There are various types of organic bactericides (Table 2), which have complex pathways to produce the bacteriostatic effect, mainly through acting on the cell wall, cell membrane, biochemical reaction enzymes, genetic material, and other systems, resulting in damage to the cell structure (concavation, atrophy, distortion, or splitting decomposition) and efflux of the proteins, plasma, lipids, and nucleic acid [107,108]. Organic bactericides have the advantages of strong bactericidal properties and superior immediate effects. Meanwhile, they also have the disadvantages of poor heat resistance, easy migration, and possible microbial drug resistance.

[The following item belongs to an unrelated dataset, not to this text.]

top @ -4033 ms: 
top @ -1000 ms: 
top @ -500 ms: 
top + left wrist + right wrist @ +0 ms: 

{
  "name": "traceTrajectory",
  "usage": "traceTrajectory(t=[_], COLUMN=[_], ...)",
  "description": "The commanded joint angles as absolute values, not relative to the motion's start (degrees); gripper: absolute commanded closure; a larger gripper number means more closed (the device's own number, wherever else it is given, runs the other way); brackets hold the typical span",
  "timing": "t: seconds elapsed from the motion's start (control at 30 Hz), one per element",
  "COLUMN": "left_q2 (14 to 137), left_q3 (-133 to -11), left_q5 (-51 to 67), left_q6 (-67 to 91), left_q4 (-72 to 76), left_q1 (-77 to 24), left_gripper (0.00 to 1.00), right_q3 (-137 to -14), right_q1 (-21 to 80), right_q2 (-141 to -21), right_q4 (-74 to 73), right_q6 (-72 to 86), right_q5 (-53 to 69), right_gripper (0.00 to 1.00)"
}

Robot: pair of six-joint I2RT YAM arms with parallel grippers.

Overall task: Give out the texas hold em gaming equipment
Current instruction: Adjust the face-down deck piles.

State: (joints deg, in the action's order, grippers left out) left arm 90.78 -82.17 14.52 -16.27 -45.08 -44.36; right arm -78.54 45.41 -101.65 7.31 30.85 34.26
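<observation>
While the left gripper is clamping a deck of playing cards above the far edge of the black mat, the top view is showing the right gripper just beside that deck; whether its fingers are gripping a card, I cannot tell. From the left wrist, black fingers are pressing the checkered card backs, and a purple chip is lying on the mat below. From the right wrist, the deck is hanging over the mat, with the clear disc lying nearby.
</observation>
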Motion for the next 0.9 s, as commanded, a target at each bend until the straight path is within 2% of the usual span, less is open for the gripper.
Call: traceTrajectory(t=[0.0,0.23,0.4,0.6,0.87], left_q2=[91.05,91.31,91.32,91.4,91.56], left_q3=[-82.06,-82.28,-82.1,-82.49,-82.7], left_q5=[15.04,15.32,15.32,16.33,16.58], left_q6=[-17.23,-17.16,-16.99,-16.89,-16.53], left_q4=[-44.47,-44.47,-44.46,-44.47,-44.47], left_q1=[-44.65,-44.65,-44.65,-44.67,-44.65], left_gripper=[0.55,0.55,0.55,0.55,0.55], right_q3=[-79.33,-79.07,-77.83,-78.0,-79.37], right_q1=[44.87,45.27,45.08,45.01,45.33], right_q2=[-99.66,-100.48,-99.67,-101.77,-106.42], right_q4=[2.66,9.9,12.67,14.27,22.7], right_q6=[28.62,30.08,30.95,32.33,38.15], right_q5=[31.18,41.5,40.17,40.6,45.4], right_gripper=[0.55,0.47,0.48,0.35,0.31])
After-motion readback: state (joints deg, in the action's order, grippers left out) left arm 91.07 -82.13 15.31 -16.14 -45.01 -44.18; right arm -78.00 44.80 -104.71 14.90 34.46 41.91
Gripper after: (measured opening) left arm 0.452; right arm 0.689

The organic bactericides possessing low toxicity and biodegradability applied to coal gangue piles are listed in Table 3, which includes the effective dosage, the Fe oxidation inhibition rate, and the price of preservatives (Kathon, sodium benzoate (SBZ), and. triclosan), anionic surfactants (sodium dodecyl sulfate (SDS)), cationic surfactants (cetyltrimethylammonium bromide (CTAB)), and low-molecular-weight organic acids (formic, acetic, and propionic acids).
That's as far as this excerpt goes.